Bordello Of Blood was the second film to be released by Universal under the “Tales From The Crypt Presents” banner – and it would also be the last. Like it’s Crypt-spawned sister title Demon Knight, it goes for a pulpy and gruesome brand of horror. However, Bordello Of Blood also makes a self-conscious embrace of camp humor that Demon Knight kept confined to its Crypt Keeper framing device. Thus, the results are a different, more self-consciously silly flavor of pulp.
Bordello Of Blood offers exactly what the title promises: a house of prostitution, camouflaged as a funeral home, that is run by ancient vampire Lilith (Angie Everheart). Ne’er-do-well Caleb (Corey Feldman) visits the place and disappears, thus arousing the suspicion of his sister Katherine (Erika Eleniak). She hires wisecracking private detective Rafe Guttmann (Dennis Miller), who uncovers the strange truth as Lilith tries to silence him. Also caught up in this strange tale are an explorer (Phil Fondacaro) in league with Lilith and a wily televangelist (Chris Sarandon) that Katherine works for.

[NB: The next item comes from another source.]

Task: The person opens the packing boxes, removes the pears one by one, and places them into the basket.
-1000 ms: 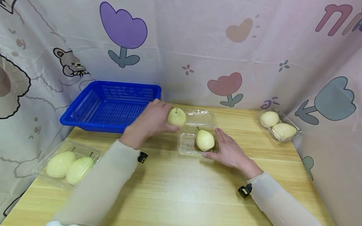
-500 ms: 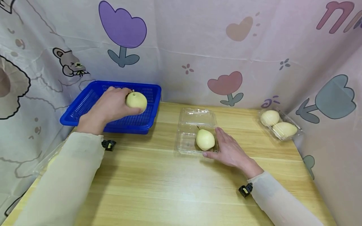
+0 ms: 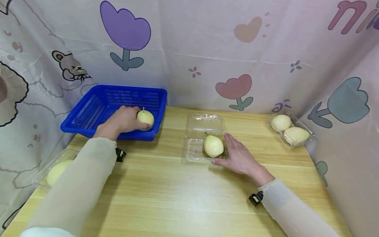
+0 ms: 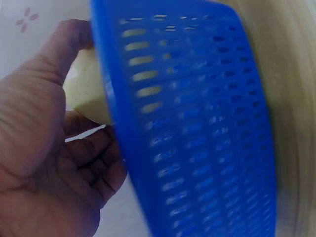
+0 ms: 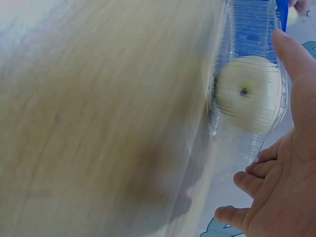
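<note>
My left hand (image 3: 125,120) grips a pale yellow pear (image 3: 145,119), stem up, at the right end of the blue plastic basket (image 3: 88,125). In the left wrist view the basket wall (image 4: 197,128) hides part of this pear (image 4: 86,89). My right hand (image 3: 241,156) rests against the right side of an open clear plastic clamshell box (image 3: 193,149), its thumb at the front edge and its fingers fairly straight. One pear (image 3: 214,146) lies in the right half of that box, near the hand; the box's lid (image 3: 205,122) lies folded back behind it.
At the back right stands a clear box (image 3: 311,136) with two pears (image 3: 296,135). Another clear box (image 3: 66,153) is at the left edge, partly hidden by the left sleeve, with a pear (image 3: 57,172) showing. A printed curtain (image 3: 189,42) encloses the wooden table (image 3: 189,194).
My left hand has carried the pear leftward from above the clamshell box to the basket, then lowered it at the basket's right end. The right hand has stayed at the box.
</note>
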### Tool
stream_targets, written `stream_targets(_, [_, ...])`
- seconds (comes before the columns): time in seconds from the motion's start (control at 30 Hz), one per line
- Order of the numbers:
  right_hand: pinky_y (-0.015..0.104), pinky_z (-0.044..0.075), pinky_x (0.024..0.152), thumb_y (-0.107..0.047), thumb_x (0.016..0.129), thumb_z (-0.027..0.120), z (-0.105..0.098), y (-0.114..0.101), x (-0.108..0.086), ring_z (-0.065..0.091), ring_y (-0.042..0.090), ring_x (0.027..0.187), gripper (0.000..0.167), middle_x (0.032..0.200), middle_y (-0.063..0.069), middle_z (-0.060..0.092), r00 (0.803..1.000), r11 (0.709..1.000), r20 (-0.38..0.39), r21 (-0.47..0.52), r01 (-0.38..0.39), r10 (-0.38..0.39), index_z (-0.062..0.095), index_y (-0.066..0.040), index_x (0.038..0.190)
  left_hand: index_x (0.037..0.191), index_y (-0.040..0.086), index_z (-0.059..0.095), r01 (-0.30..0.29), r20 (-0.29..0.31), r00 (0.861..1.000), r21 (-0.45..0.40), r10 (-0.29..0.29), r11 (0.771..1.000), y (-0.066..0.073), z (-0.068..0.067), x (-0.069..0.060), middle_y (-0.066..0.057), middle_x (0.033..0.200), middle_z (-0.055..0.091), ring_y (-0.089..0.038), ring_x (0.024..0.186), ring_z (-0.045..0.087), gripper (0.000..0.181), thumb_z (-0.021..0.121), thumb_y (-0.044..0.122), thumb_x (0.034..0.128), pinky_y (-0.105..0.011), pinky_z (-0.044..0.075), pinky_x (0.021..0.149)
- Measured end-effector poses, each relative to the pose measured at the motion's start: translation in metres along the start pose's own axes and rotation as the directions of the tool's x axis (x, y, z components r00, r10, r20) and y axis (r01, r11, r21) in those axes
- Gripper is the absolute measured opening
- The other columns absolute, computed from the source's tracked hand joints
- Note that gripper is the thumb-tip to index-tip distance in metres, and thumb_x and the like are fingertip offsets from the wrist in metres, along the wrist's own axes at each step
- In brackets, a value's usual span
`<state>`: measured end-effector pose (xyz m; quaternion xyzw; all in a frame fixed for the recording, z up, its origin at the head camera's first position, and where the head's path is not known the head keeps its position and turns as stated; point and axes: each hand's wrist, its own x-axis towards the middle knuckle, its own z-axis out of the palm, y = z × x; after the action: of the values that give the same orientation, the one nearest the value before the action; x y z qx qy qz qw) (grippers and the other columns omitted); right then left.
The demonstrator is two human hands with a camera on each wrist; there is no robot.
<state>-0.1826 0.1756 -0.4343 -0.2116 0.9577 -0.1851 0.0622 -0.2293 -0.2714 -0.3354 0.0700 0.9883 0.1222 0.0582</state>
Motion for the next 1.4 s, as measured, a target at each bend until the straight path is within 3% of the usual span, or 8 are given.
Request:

The resulting film feels like it was made by people who set out to make a cult movie – and that is both a blessing and a curse for Bordello Of Blood. On the plus side, the film never skimps on the skin or the splatter and has a nicer level of production resources than your usual pulp fare thanks to its studio backing. Director Gil Adler was a veteran producer and occasional director for the Tales series so he knows how to give the film a quick pace and the proper ghoulish-fun atmosphere.
Unfortunately, the script – adapted from a college-era screenplay by Robert Zemeckis and Bob Gale – is never as clever or inventive as it aspires to be and coasts on its vampire bordello idea rather than trying to develop it in any kind of satirical or thrilling way. It’s also kind of threadbare in terms of plotting: if you strip out the framing device, you’ve got maybe an hour and ten minutes’ worth of film. An even bigger problem is the fact taht Miller is uninspiring as a leading man: he smirks his way through the proceedings and his usual wisecracks are pretty evenly hit-and-miss here. His low-octane approach works against the film, being the exact opposite of the kind of madcap spirit it needed.
That said, Bordello Of Blood isn’t dull and justifies itself as a periodically amusing time-killer. Sarandon and Fondacaro are fun to watch, as is veteran English character actor Aubrey Morris as the perverse and dryly witty creep who runs the funeral home front for the bordello. Its campy tone also allows it to get away with more gore effects and topless women than would be allowed in a more serious horror film.
Besides, it’s hard to be completely negative about a movie that features a setpiece where the heroes square off against the vampires with waterguns full of holy water while “Ballroom Blitz” by the Sweet pumps on the soundtrack. In fact, that scene alone makes Bordello Of Blood worth seeing at least once for horror fans. If you can get behind that kind of moment, you’re likely to get some fun out of this little romp.
Blu-Ray Notes: This title was just reissued on blu-ray by Scream Factory as a “Collector’s Edition” disc. The transfer does well by the film, offering plentiful color and detail (the bordello scenes in particular look rich). Both 5.1 and 2.0 lossless stereo mixes are included. The 5.1 track was used for this review and has a crisp mix with a nice level of surround activity.
This disc also packs in plenty of extras, starting with a commentary track that pairs co-writer/producer A.L. Katz with moderator Robert Galluzzo. It goes into detail about the pileup of bad decisions that created a troubled production for this film as well as interesting material about the Tales t.v. show and Katz’s creative partnership with Adler.
“Tainted Blood” is a 36-minute featurette from Michael Felsher that expands on Katz’s stories and includes added input from Feldman, Everhart, Eleniak and more. Feldman in particular is entertaining here as he outlines the challenges that the cast and crew had dealing with the difficult Miller and the conflicted Eleniak. FX artist Todd Masters also pops up to shed light on how he had to salvage the makeup effects. It’s a wild tale that is more entertaining than Bordello itself and a great segment for Tales fans who want to know the dirt on this infamous film.
Promo material rounds the disc out. A “video promo” is a hard-sell designed for video stores that pitches the film and includes a few EPK interview bits with Everhart and a visibly disinterested Miller. A trailer runs just under two minutes and plays up the camp comedy element of the film. An image gallery offers over 60 images’ worth of stills, promo pix and ad art. All in all, this is a good disc with memorable extras that give you-are-there insight into a production gone wrong.